Symptoms can range from mild to severe, can be constant, or may come and go.




It is unclear as to what causes arthritis, but the following may increase the likelihood of the disease:

  • Gender.  Women are more at risk of developing rheumatoid arthritis.  Gout is found most commonly in men.

  • Age.  The risk of arthritis increases with age.

  • Family history.  Some genes are linked to different types of arthritis and you may be more likely to develop the disease if a parent or sibling has it.

  • Previous injuries.  If a person has injured a joint in the past, they are more likely to experience arthritis symptoms in that joint.

  • Weight.  Carrying extra weight, like those with obesity, puts stress on the joints.  This can lead to a higher risk of developing arthritis, particularly in the knees, hips, and spine.

  • Infection.  Bacteria, fungi, or viruses can infect joints and trigger inflammation.
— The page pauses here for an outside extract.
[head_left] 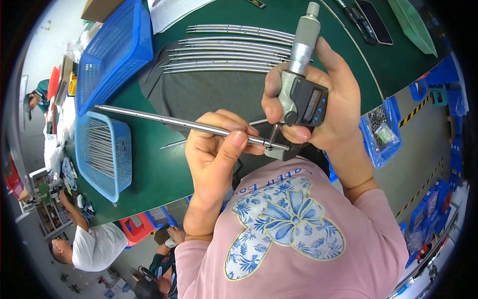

  • Work.  Spending too much time on your knees or bending excessively might bring on osteoarthritis faster and sooner.          




There are many treatment options available that can help reduce symptoms and improve quality of life.


  • Therapies, including stretching, massage, acupuncture, and hydrotherapy.

  • Self-care such as physical exercise, weight loss, yoga, heat pad, and ice packs.

  • Over-the-counter pain medications such as acetaminophen (Tylenol), ibuprofen (Advil, Motrin IB), or naproxen sodium (Aleve).

  • Replacement surgeries such as hip, knee, and joint replacement.